Building Computer Vision OpenCV March 12, 2026 16 min read

How 468 Facial Landmarks Decide If You're Passport-Ready

I built a system that checks passport photos against real government requirements for 6 countries using face mesh landmarks, background segmentation, and more rules than I ever wanted to learn about chin positioning.

Tech Stack

Python FastAPI MediaPipe OpenCV rembg Pillow Railway

Contents

Why passport photos are harder than you think Try it yourself Face detection: 468 points on your face The 25+ things that can go wrong Background removal: the hardest easy problem Country rules: why your Singapore photo won't work in the US The iterative crop algorithm Why I didn't use generative AI Deployment on 2 GB of RAM Lessons learned References

Why passport photos are harder than you think

Here's a fun experiment. Go take a selfie right now and try to use it as a passport photo. It won't pass. Your head is tilted 3 degrees. The background isn't white enough. Your eyes are slightly closed. The face is 2% too small for Singapore's requirements. And if you used your iPhone front camera, the image is mirrored.

I found this out the hard way when I needed passport photos for multiple countries and kept getting rejected. Each country has different rules: different dimensions, different face-to-frame ratios, different background requirements. Singapore wants 400x514 pixels with your eyes at 42% from the top. The US wants a perfect 600x600 square. The UK wants 900x1200. None of them agree on anything.

So I built Photo ID Studio to automate the whole thing. Upload a photo, pick your country, and the system runs 25+ compliance checks using computer vision, then tells you exactly what's wrong and how to fix it. If you're in "assist" mode, it also crops, straightens, and whitens the background for you.

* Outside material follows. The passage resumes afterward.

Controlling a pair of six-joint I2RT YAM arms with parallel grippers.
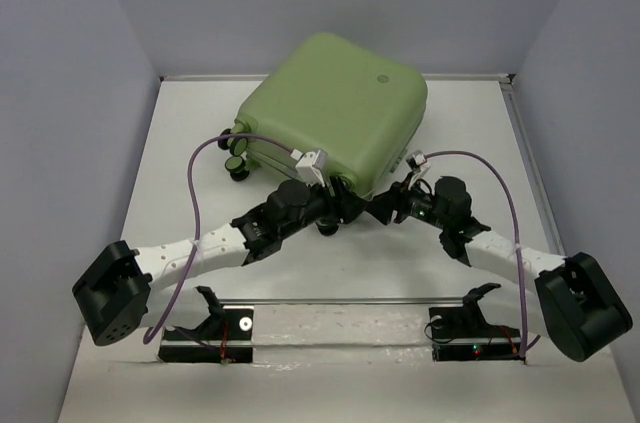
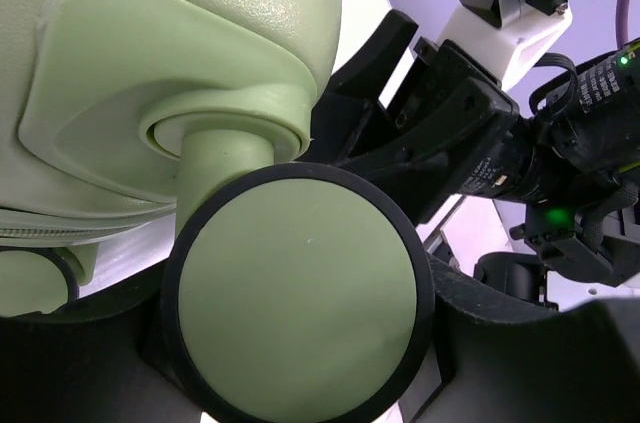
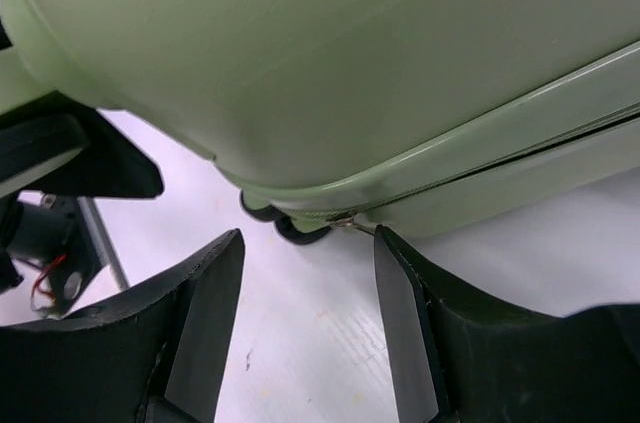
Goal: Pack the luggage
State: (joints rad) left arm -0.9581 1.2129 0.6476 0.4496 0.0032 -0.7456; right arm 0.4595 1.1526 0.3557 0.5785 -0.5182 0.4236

Beyond solving my own problem, this was a great project to learn practical computer vision: face detection, landmark extraction, image segmentation, color space manipulation, and the art of making algorithms work on messy real-world photos.

Try it yourself

Head to studio.kooexperience.com and upload any photo. The system supports:

6 countries: Singapore, United States, United Kingdom, Canada, Australia, and India
2 modes: Strict (just tells you what's wrong) and Assist (fixes what it can)
Beauty options: Color correction and soft-light smoothing
Mirror handling: Auto-detects and corrects iPhone selfie mirroring

Your photo never leaves memory. Nothing is stored on disk or in a database. Once the response is sent, the image is gone. I take this seriously because nobody wants their face sitting on some random server.

📷

Pro tip: Use a well-lit photo against a plain wall. Face the camera straight on. Don't smile (most countries require a neutral expression). And for the love of all things good, don't use a bathroom mirror selfie.

Face detection: 468 points on your face

What is MediaPipe FaceMesh? MediaPipe is Google's open-source framework for on-device ML. FaceMesh is one of its models that detects 468 3D landmarks on a human face in real time. Each landmark is an (x, y, z) coordinate representing a specific point: the tip of your nose, the corner of your left eye, the edge of your jaw, etc.

Why 468 points? Because passport compliance isn't just "is there a face?" It's "are the eyes open? Is the head tilted? Is the mouth closed? How far apart are the eyes? Where exactly is the chin?" You need dense landmarks to answer these questions precisely.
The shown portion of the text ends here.